Screening Instrument: “Children with Special Health Care Needs (CSHCN) Screener” is a five-item, parent-based survey instrument to screen children and adolescents with chronic health conditions [29]. The screening instrument was developed specifically to reflect the US Maternal and Child Health Bureau’s definition of children with special health care needs, and it has been widely used and validated in the US National Survey of Children with Special Health Care Needs. It was also recently validated in a study in which seven European countries participated [30]. According to this definition, children are identified on the basis of experiencing one or more current functional limitations or service use needs that are the direct result of an ongoing physical, emotional, behavioral, developmental, or other health condition, rather than a specific diagnosis.
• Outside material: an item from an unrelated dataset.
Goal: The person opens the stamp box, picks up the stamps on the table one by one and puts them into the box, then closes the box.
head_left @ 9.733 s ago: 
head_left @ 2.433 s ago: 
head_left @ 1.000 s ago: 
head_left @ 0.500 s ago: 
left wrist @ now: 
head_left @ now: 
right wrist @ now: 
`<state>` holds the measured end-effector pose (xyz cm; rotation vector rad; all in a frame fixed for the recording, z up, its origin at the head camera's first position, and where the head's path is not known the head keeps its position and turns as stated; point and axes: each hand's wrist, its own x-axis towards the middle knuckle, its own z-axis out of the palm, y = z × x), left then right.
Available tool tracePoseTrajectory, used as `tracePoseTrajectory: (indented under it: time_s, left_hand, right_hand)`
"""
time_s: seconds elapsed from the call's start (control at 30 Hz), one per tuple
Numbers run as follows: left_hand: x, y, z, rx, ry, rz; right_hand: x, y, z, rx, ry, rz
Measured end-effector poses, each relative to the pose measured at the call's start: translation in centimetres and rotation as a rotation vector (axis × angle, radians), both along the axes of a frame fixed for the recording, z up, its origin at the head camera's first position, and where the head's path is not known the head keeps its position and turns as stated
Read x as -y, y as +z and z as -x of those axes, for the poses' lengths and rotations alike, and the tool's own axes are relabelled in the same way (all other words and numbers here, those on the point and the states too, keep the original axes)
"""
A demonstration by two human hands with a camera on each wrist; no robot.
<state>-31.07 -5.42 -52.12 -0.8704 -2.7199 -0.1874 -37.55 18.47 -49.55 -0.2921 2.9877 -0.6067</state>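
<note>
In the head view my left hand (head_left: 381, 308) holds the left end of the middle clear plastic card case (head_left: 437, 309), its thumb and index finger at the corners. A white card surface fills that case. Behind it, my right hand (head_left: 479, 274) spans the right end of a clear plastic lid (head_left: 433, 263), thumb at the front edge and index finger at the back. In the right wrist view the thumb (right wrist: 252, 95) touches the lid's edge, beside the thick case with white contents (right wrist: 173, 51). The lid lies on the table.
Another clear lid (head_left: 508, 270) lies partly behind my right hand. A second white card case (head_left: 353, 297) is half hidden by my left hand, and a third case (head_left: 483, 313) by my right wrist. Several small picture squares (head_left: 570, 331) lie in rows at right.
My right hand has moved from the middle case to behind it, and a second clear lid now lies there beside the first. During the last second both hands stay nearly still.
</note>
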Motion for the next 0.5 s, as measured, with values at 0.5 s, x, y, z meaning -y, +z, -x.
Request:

A child is classified as having special health care needs if he/she presently experiences at least one of the following health consequences: (1) the need for or use of prescribed medicine; (2) the need for or use of medical care, mental health, or educational services; (3) the presence of functional limitations; (4) the need for or use of special therapies; and (5) the need for or use of treatment or counseling for emotional, developmental, or behavioral problems. These health consequences must be due to a medical, behavioral, or other health condition that has lasted or is expected to last for at least 12 months. We further divided those children identified as CSHCN into two subgroups: CSHCN requiring and CSHCN not requiring psychiatric services. A CSHCN was considered to be in the subgroup requiring psychiatric services if the fifth item on the Screener was positive, regardless of answers to the other questions [17]. Therefore, this subgroup included CSHCN who either only had psychological problems or who had both psychological problems and other chronic physical conditions. All other CSHCN would be considered to belong in the subgroup not needing psychiatric services (i.e., the fifth item screened negative).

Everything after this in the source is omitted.